--- Task statement ---
Output the data word for word. Begin at its first line and end at the line with "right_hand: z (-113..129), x".

--- The data ---
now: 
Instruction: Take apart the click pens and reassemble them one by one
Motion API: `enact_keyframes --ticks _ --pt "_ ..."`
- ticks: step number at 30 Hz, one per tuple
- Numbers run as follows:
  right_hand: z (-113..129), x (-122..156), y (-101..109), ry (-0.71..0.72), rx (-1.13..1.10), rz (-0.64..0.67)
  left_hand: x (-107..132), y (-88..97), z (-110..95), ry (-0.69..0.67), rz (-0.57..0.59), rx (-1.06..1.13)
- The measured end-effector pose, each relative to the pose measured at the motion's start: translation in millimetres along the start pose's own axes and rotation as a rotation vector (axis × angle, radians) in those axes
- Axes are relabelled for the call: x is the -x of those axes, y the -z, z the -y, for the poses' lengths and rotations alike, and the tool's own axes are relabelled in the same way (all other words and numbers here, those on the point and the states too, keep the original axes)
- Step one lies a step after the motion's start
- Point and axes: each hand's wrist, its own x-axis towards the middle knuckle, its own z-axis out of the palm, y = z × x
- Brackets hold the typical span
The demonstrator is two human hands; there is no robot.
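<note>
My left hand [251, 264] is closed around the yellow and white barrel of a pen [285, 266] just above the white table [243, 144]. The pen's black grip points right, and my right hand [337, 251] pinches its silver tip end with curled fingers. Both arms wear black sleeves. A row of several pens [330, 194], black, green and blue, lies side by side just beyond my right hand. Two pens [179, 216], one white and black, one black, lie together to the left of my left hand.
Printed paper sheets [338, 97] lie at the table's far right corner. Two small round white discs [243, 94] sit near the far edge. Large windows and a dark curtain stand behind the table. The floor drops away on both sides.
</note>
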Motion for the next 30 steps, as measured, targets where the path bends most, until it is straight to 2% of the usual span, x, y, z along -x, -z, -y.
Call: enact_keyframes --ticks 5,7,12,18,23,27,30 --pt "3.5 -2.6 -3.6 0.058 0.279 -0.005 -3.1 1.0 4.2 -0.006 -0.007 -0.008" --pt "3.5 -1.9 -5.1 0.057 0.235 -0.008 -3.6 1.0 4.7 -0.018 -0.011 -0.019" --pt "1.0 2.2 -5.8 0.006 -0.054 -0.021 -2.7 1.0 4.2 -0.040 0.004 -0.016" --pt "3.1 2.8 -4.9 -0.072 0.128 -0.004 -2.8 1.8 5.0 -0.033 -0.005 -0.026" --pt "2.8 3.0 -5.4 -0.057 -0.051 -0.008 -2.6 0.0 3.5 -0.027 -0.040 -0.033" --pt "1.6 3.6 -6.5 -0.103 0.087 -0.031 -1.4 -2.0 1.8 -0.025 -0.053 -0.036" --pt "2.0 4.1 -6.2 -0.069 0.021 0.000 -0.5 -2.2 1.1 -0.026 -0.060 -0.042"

--- Solution for this task ---
now: 
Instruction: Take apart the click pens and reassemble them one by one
Motion API: `enact_keyframes --ticks _ --pt "_ ..."`
- ticks: step number at 30 Hz, one per tuple
- Numbers run as follows:
  right_hand: z (-113..129), x (-122..156), y (-101..109), ry (-0.71..0.72), rx (-1.13..1.10), rz (-0.64..0.67)

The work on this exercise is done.